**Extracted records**

_____

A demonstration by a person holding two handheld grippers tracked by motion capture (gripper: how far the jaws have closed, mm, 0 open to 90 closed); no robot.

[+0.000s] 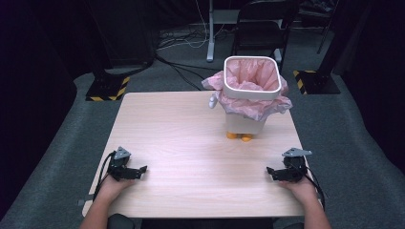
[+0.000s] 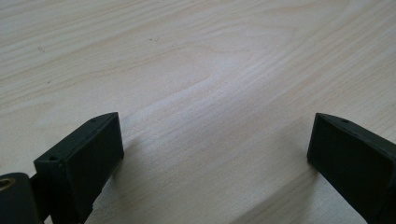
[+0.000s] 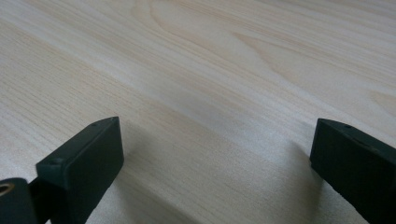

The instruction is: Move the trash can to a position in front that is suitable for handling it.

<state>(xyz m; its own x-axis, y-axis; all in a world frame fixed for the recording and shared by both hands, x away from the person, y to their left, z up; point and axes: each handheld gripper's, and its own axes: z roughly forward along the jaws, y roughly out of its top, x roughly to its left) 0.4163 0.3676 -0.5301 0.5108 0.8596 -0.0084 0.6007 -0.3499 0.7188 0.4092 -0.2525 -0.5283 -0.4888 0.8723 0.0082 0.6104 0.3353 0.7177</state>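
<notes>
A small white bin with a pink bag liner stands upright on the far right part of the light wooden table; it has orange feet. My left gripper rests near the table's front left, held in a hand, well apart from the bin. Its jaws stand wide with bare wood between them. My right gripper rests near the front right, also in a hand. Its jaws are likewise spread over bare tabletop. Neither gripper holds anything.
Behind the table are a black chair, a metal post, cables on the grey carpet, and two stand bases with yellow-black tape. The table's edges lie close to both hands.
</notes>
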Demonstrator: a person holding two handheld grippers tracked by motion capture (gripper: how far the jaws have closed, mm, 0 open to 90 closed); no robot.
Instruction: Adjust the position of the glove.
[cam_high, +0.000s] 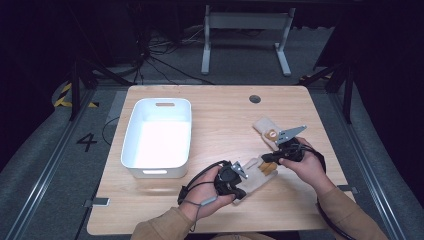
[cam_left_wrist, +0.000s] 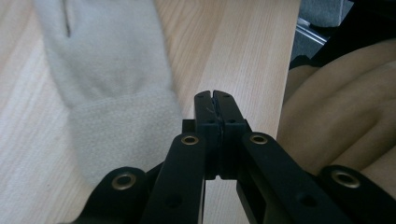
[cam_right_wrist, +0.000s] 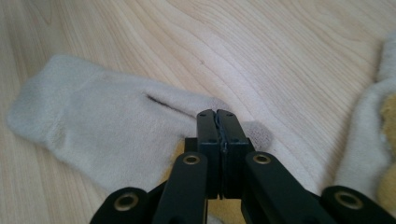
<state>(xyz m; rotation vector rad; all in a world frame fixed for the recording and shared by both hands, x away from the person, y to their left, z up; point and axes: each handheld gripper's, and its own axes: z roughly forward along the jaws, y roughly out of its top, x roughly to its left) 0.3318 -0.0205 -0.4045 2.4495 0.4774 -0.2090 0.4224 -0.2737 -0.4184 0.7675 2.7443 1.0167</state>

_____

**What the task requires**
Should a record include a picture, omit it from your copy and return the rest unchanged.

**Solution to the problem**
A demonstration by a person holding two handheld grippers tracked by motion capture (gripper: how far the jaws have closed, mm, 0 open to 90 closed); no robot.

[+0.000s] 
[+0.000s] 
[+0.000s] 

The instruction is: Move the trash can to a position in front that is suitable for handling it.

<state>(xyz m; its own x-axis, y-axis; all in a world frame fixed for the recording and shared by both hands, x away from the person, y to their left, z up; point and axes: each handheld gripper's, and its own axes: z roughly forward along the jaws, y roughly out of its top, x roughly to its left) 0.4163 0.3676 -0.5301 0.5108 0.8596 -0.0084 0.6007 -0.3499 0.7188 0.4092 -0.2525 -0.5283 -0.4888 0.8723 0.0082 0.6104 0.3353 0.7177</state>
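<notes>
A small white bin with a pink bag liner stands upright on the far right part of the light wooden table; it has orange feet. My left gripper rests near the table's front left, held in a hand, well apart from the bin. Its jaws stand wide with bare wood between them. My right gripper rests near the front right, also in a hand. Its jaws are likewise spread over bare tabletop. Neither gripper holds anything.
Behind the table are a black chair, a metal post, cables on the grey carpet, and two stand bases with yellow-black tape. The table's edges lie close to both hands.
</notes>
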Demonstrator: a person holding two handheld grippers tracked by motion capture (gripper: how far the jaws have closed, mm, 0 open to 90 closed); no robot.
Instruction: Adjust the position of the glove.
[cam_high, +0.000s] 
[cam_left_wrist, +0.000s] 
[cam_right_wrist, +0.000s] 
<state>(xyz m; rotation vector rad; all in a world frame fixed for the recording and shared by both hands, x away from the person, y to their left, z up; point and axes: each handheld gripper's, and its own axes: z roughly forward along the jaws, y roughly out of its top, x roughly to its left) 0.3318 -0.0205 -0.4045 2.4495 0.4774 -0.2090 0.4224 -0.2737 -0.4184 0.7675 2.7443 1.0167</state>

No more is needed to finish this exercise.